Da brauchte jemand aber dringend mal ein bisschen Ego-Politur!
Übers miese Wetter scherzend sind wir recht schnell ins Gespräch gekommen und der Heizung wegen auch schnell miteinander warm geworden. Sag ich jetzt zumindest mal so, hört sich nämlich irgendwie logisch an.
Und so wie die Situation gleich von Beginn an aussah, war sie auch. Natürlich stand die engagierte, erfolgreiche und attraktive junge Frau nicht einfach so zum Spaß im Regen und hatte keine Ahnung davon, dass direkt ums Eck auch ein Taxistand gewesen wäre: sie hatte das natürlich nicht geplant. Während sie ihr Büro hütete und dort ihrer Arbeit nachging, hat ein bislang unbekannter Fahrer eines LKW’s ihr Auto einmal längs der Fahrerseite aufgeschrammt und beinahe der Fahruntauglichkeit zugeführt. Und zudem Fahrerflucht begangen. Deswegen stand sie nach einem langen Arbeitstag auf der Straße, durfte sich erst eine Weile mit den Cops auseinandersetzen, Formulare ausfüllen und anschließend ihre Kiste noch zur Werkstatt stottern lassen.
„Dass einem das den Tag vermiesen kann, glaube ich gerne!“
„Ach, wenn es das schon gewesen wäre …“
„Wieso? Noch mehr Ärger?“
„Ich hatte eigentlich den einzig freien Abend diese Woche, um mal mit meinem Umzug voranzukommen …“
„Hm, der ist jetzt natürlich eher vorbei.“
„Ja, und ein Auto dafür hab ich auch nicht …“
„Na das ist ja wirklich eine blöde Situation. Eilt es mit dem Umzug?“
„Wie man es nimmt. Mein Mann hat mich rausgeworfen …“
Nennt mich ein Weichei, aber ich war ja kurz davor, ihr anzubieten, mit dem Taxi beim Umzug zu helfen. So viel Pech kann doch ein Mensch in so kurzer Zeit gar nicht haben, oder?

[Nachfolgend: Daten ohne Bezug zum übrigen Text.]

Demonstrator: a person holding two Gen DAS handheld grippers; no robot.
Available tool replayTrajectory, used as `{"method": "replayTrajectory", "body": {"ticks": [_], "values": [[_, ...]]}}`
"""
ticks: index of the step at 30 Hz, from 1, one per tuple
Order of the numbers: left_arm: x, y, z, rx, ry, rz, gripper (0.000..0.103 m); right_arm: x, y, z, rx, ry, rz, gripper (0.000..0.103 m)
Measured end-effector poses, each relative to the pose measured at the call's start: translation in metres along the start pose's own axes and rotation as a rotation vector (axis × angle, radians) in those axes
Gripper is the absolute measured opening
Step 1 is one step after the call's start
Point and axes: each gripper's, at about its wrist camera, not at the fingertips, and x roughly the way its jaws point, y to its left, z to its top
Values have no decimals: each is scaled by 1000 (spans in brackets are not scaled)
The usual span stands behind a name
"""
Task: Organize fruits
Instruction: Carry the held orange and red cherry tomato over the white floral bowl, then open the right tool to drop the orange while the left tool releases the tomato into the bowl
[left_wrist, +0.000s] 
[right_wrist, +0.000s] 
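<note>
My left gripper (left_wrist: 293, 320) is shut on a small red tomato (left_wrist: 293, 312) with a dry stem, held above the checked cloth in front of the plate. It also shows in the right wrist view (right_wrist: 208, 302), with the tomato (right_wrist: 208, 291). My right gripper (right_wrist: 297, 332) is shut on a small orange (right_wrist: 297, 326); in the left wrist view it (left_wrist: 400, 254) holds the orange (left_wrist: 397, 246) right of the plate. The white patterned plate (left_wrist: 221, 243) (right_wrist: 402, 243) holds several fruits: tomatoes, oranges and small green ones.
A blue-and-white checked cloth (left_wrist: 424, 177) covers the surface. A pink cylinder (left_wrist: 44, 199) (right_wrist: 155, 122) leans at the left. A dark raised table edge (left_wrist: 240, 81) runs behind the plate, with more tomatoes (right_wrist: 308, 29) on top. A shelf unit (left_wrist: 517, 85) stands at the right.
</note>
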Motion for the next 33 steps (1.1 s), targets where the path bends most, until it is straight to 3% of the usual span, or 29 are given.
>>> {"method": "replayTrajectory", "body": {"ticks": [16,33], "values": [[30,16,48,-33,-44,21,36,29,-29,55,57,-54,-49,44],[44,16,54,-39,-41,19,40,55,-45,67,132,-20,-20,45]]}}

Das Schöne aber war, dass sie tatsächlich – wie man immer so schnulzig sagt – das Lachen nicht verlernt hat. Sie hat statt Herumdrückens auf der zweifelsohne prall gefüllten Tränendrüse ihren Optimismus durchscheinen lassen und die Sorgen beiseite gewischt mit ihrer Hoffnung auf einen Neuanfang und der Bemerkung, dass wohl jeder mal irgendwann so ein paar beschissene Momente in seinem Leben hat. Davon hätte sich nicht nur diese Kundin damals eine Scheibe abschneiden können, auch ich selbst konnte nur eine gewisse Bewunderung empfinden, da ich ja auch zu den Leuten gehöre, die bereits rumnölen, wenn ich beim Fernsehen wider Erwarten den Kanal wechseln muss.
Am Ende, nach kurzzeitiger Verwirrung, in welche Richtung der Zielstraße nun ihre neue Wohnung lag, ist sie angekommen und ich habe mir, wie ich es manchmal tue, eingeredet, ihr irgendwie tatsächlich geholfen zu haben an diesem wahrscheinlich blödesten Abend seit Ewigkeiten. Für mich war es zudem lukrativ und Touren wie diese werden immer der Grund sein, weswegen ich meinen Job liebe.